No other nonhuman source has served as the basis for more metaphors than animals. Speaking of Animals is a dictionary of animal metaphors that are current in American English. It is comprehensive, historical, and metaphor-based. Each entry refers to the other dictionaries that catalog that same metaphor, and the dates of first appearance in writing are supplied, where possible, for both the metaphor and the name of the source. The main text is organized alphabetically by metaphor rather than by animal or animal behavior; all the metaphors are classified according to their animal source in a list at the end of the book.

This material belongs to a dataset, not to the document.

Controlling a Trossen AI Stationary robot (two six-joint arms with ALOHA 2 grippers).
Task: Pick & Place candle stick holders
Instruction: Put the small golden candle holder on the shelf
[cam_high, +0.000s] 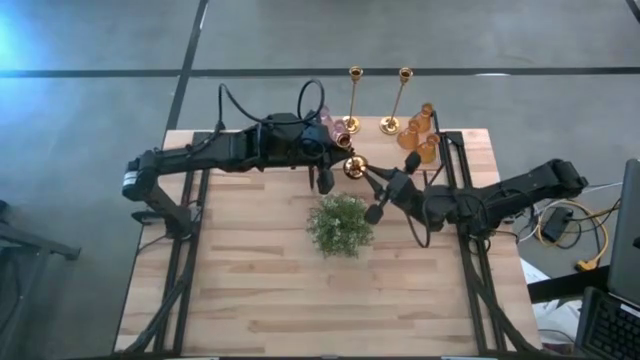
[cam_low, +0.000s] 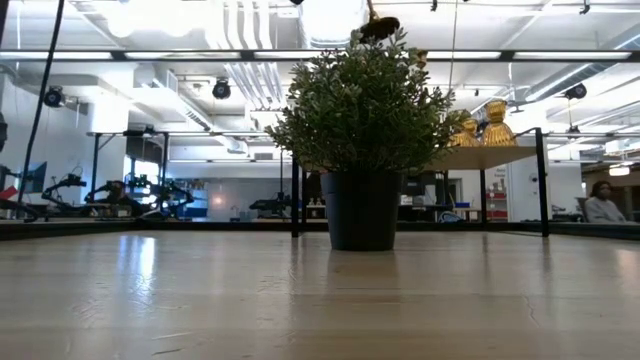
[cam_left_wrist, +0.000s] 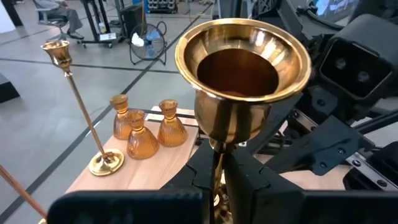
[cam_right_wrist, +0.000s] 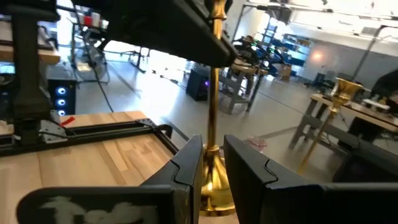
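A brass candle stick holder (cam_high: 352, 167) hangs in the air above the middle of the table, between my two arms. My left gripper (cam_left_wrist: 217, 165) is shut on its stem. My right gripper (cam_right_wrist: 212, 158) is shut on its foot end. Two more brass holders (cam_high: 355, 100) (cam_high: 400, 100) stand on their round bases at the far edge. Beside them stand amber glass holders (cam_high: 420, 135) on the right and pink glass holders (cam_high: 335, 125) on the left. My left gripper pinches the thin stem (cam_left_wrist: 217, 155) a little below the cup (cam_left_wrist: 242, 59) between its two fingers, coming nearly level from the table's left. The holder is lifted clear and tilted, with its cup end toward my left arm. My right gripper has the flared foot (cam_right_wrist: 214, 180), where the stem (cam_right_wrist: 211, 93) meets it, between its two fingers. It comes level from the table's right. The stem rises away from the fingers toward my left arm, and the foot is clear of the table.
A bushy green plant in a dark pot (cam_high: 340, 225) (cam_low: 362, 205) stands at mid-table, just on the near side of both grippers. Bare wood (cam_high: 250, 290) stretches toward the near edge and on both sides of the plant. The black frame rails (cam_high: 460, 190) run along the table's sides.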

An animal metaphor is a word, phrase, or sentence that expresses a resemblance or similarity between someone or something and a particular animal or animal class. True metaphors are single words, such as the noun tiger, the verb hog, and the adjective chicken. Phrasal metaphors combine true metaphors with other words, such as blind tiger, hog the road, and chicken colonel. Other animal metaphors take the form of similes, such as like rats leaving a sinking ship and prickly as a hedgehog. Still others take the form of proverbs, such as Don't count your chickens before they hatch and Let sleeping dogs lie. The horse is the animal most frequently referred to in metaphors, followed closely by the dog. The Bible is the most prolific literary source of animal metaphors, followed closely by Shakespeare.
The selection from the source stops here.